Die Opfer sind mehrheitlich sunnitische Sahwa-Kämpfer, die mit den USA al-Qaida bekämpfen

Bagdad. Dieses Mal waren die Sunniten dran. Während am letzten Wochenende Bombenanschläge gegen pilgernde Schiiten in Bagdad verübt wurden, ging es gestern gegen die Sunniten. Ein Selbstmordattentäter reihte sich in eine lange Schlange Wartender in Radwanija südwestlich der irakischen Hauptstadt ein, zündete seinen Sprengstoffgürtel und riss mindestens 48 Menschen mit sich in den Tod. Die Opfer waren mehrheitlich sunnitische Sahwa-Kämpfer, die in einer Allianz mit den Amerikanern erfolgreich al-Qaida bekämpfen und ihren Sold abholen wollten. In der sunnitischen Provinz Anbar, ebenfalls westlich von Bagdad und ehemalige Hochburg sunnitischer Aufständischer und al-Qaida, brachte ein weiterer Selbstmörder fünf Menschen um.

Schon in den letzten Wochen kam es in Anbar wieder vermehrt zu Angriffen auf Verantwortliche der Sahwa. Das Signal der Anschläge ist eindeutig: Rache den Abtrünnigen und die Aufforderung, wieder die Seiten zu wechseln.

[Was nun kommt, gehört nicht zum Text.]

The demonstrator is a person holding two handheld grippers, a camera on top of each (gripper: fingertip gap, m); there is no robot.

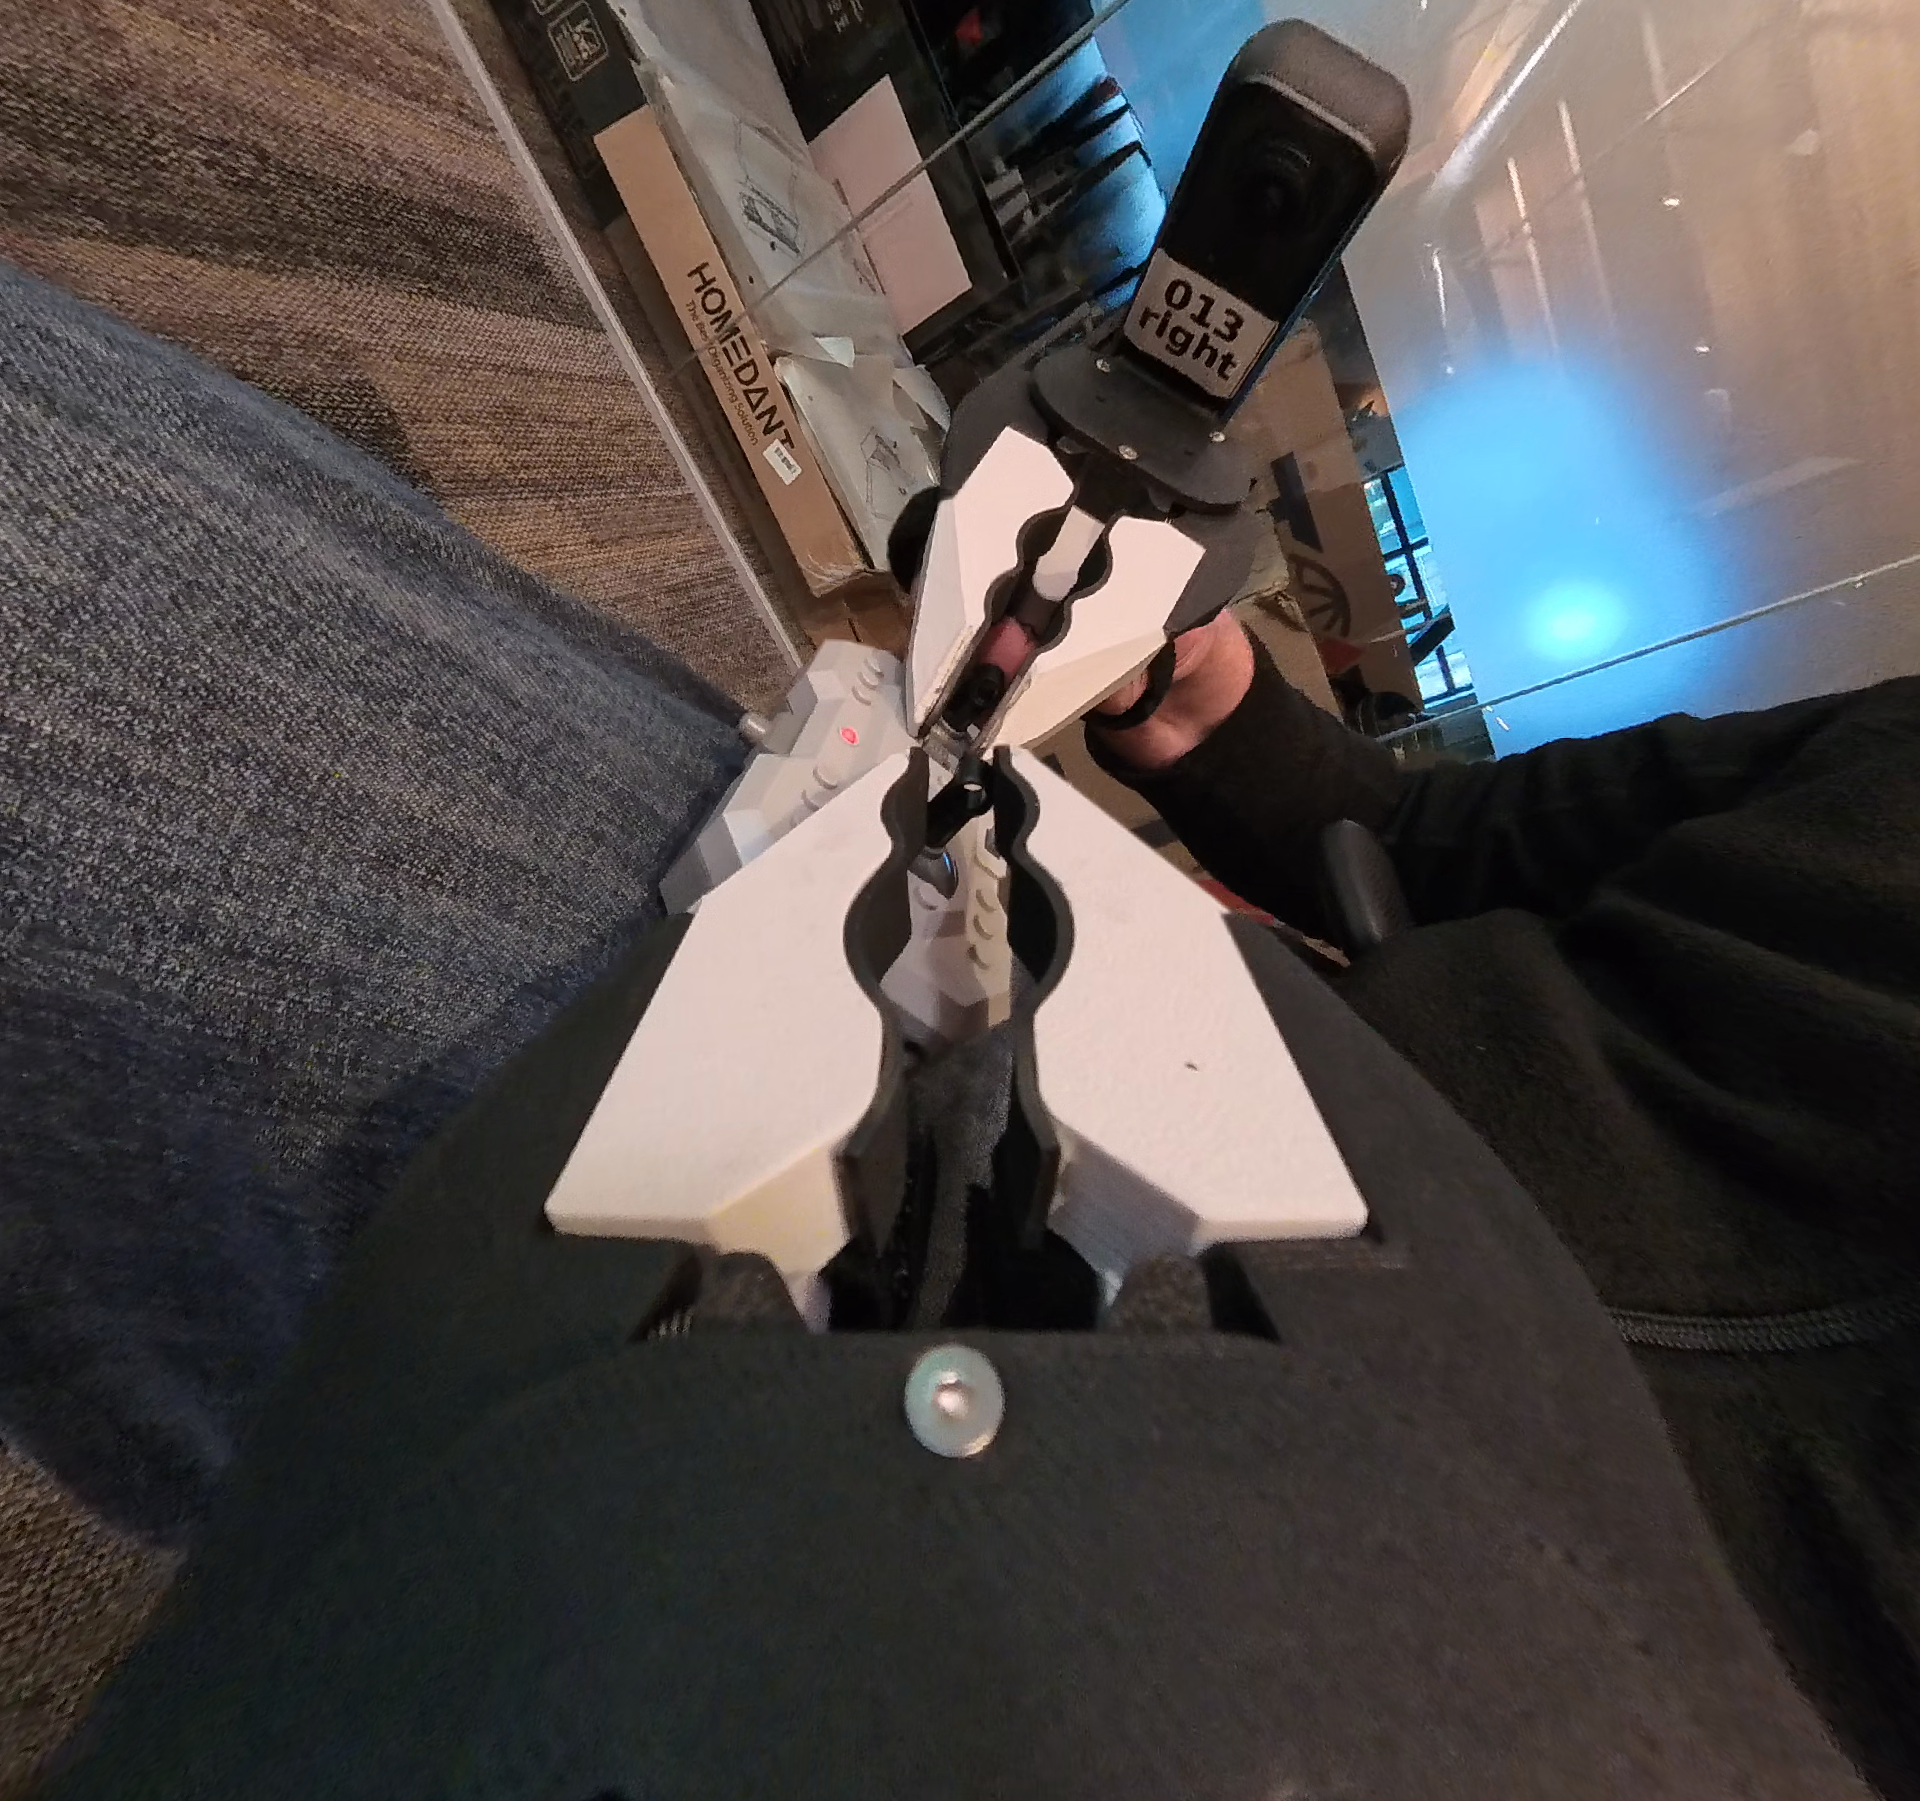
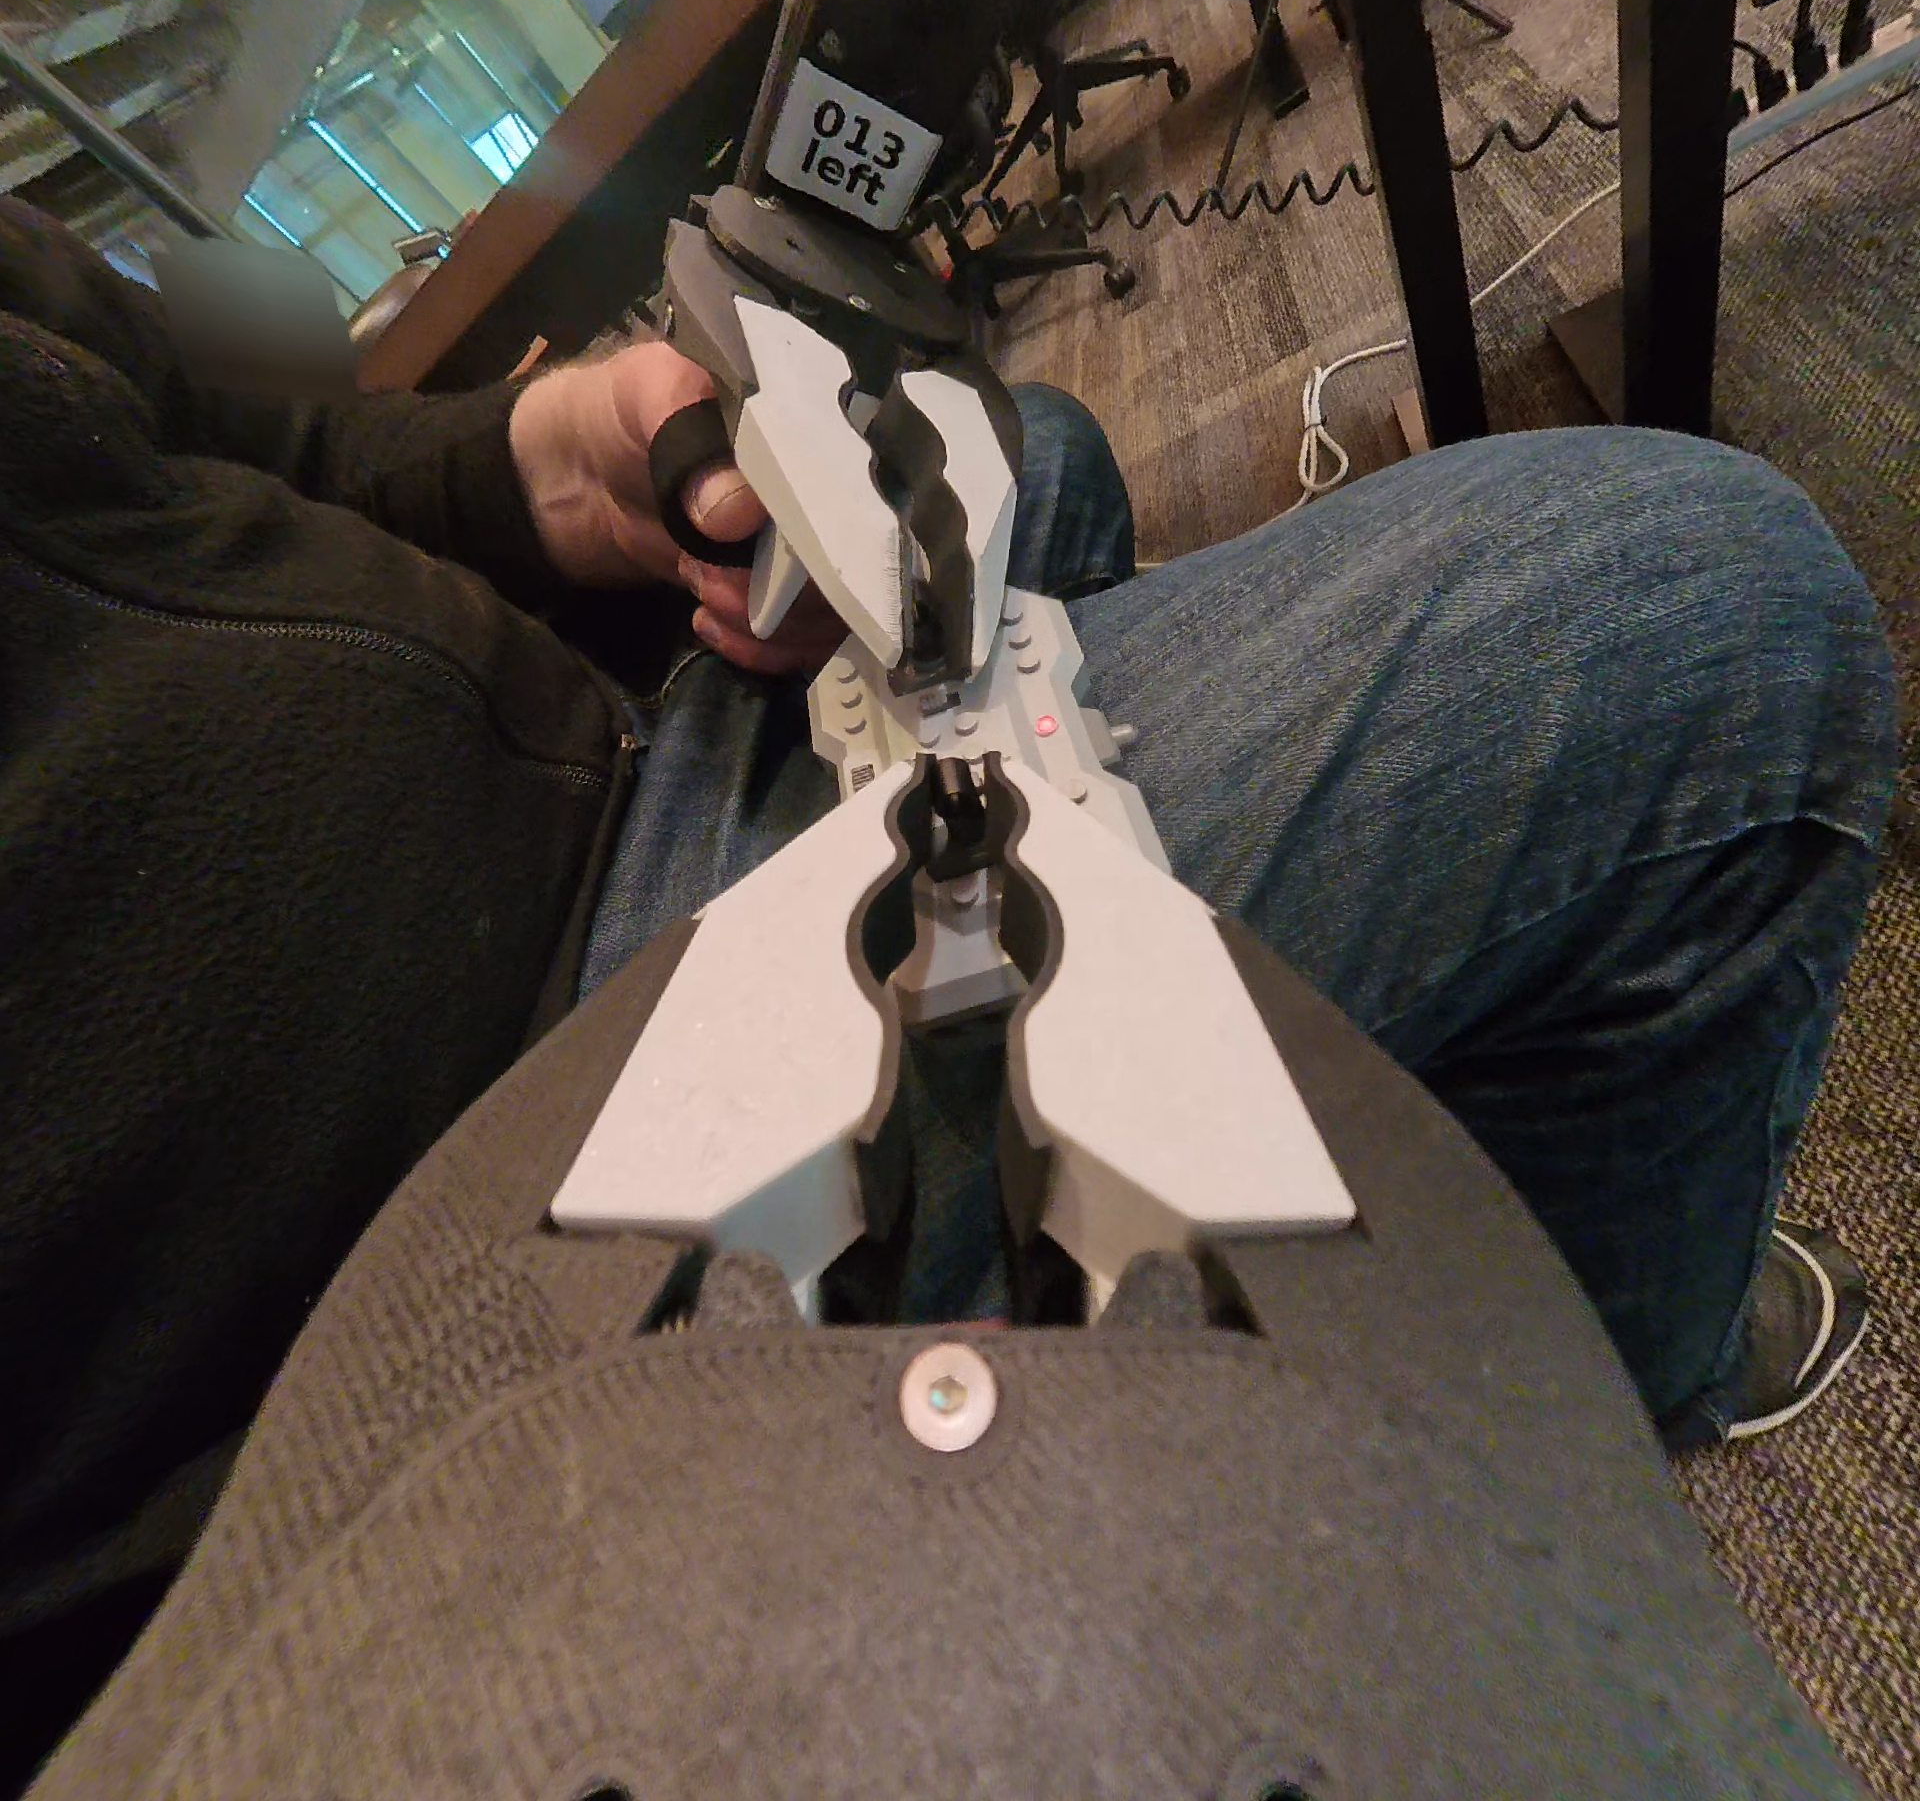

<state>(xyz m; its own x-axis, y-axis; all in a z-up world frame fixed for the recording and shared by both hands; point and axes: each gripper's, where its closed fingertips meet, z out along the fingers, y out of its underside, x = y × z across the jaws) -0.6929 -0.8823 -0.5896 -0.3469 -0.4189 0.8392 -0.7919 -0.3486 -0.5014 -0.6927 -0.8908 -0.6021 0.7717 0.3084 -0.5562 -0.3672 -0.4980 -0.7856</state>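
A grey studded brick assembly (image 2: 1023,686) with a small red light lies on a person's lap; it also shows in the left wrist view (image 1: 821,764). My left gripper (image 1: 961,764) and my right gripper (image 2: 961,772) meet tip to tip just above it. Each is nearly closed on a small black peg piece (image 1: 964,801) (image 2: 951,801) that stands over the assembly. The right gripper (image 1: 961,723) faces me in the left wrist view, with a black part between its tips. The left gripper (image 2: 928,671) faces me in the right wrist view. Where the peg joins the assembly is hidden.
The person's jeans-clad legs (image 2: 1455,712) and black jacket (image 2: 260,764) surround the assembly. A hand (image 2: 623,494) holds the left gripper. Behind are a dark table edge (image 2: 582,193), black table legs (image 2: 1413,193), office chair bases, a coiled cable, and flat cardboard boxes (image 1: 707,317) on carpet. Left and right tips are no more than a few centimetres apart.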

Scheich Matlb Ali al-Mesary hat das vorausgesehen. "Die Sunniten sind tief gespalten, und das ist nicht gut", sagte al-Mesary. Die politische Situation sei instabil, sie wüssten nicht, ob sie überhaupt an der nächsten Regierung beteiligt sein werden. Er habe sich immer vor zu großer Nähe sowohl zu den Amerikaner, als auch zu der Regierung gefürchtet und damit seine Unabhängigkeit bewahrt. Als Präsident der "Vereinigung patriotischer Stämme Iraks" wollte er sich nicht parteipolitisch vereinnahmen lassen. Trotzdem habe er sich damals entschieden, bei den Provinzwahlen im Januar 2009 zu kandidieren, weil das im Interesse der Stämme sei, in ihren Verbreitungsgebieten auch politisch mitreden zu können. In Anbar besetzen Stammesführer seitdem die höchsten Positionen im Provinzparlament, stellen den Gouverneur und auch den Stellvertreter.

Die Verbesserung der Sicherheitslage im Irak ab Sommer 2007 wird verschiedenen Faktoren zugeschrieben. Nur wenige Experten halten den "Surge", die verstärkte militärische Präsenz der US-Armee, deren Rückbau zurzeit in vollem Gange ist, für den Hauptfaktor. Einigkeit besteht jedoch in der Analyse, dass die Aktivierung von irakischen Stämmen, ausgehend von der Provinz Anbar, den entscheidenden Beitrag zur Eindämmung und Vertreibung von al-Qaida geleistet hat.

Wie aus einem Strategiepapier der österreichischen EU-Ratspräsidentschaft von 2008 hervorgeht, hat al-Qaida nicht nur Kämpfer vom Irak nach Afghanistan umgeleitet, sondern auch Teile ihres Führungskaders. Damit habe die internationale Al-Qaida-Führung gewissermaßen selbst die Bedeutung der mit den US-Truppen kooperierenden sunnitischen Stammesgruppen anerkannt, wie die Verfasserin des EU-Dokuments, Gudrun Harrer, schreibt. Die "Using the sheikhs politics" (Benütze die Scheichs) der Amerikaner war aufgegangen. Al-Qaida hat an Boden verloren.

103 000 Iraker waren beim US-Militär Ende 2008 offiziell als sogenannte "Söhne Iraks", wie die Amerikaner die Sahwa-Kämpfer allumfassend nennen, registriert und erhielten durchschnittlich 300 Dollar im Monat. Im Zuge des schrittweisen Rückzugs der US-Truppen soll nun die irakische Regierung die Verantwortung übernehmen und die Kämpfer bezahlen. Doch dieser Verpflichtung kommt sie nur unzureichend nach. Die Integration der Sahwa in die bestehenden Streitkräfte verläuft nur schleppend, die Löhne werden gar nicht oder nur mit Verspätung bezahlt.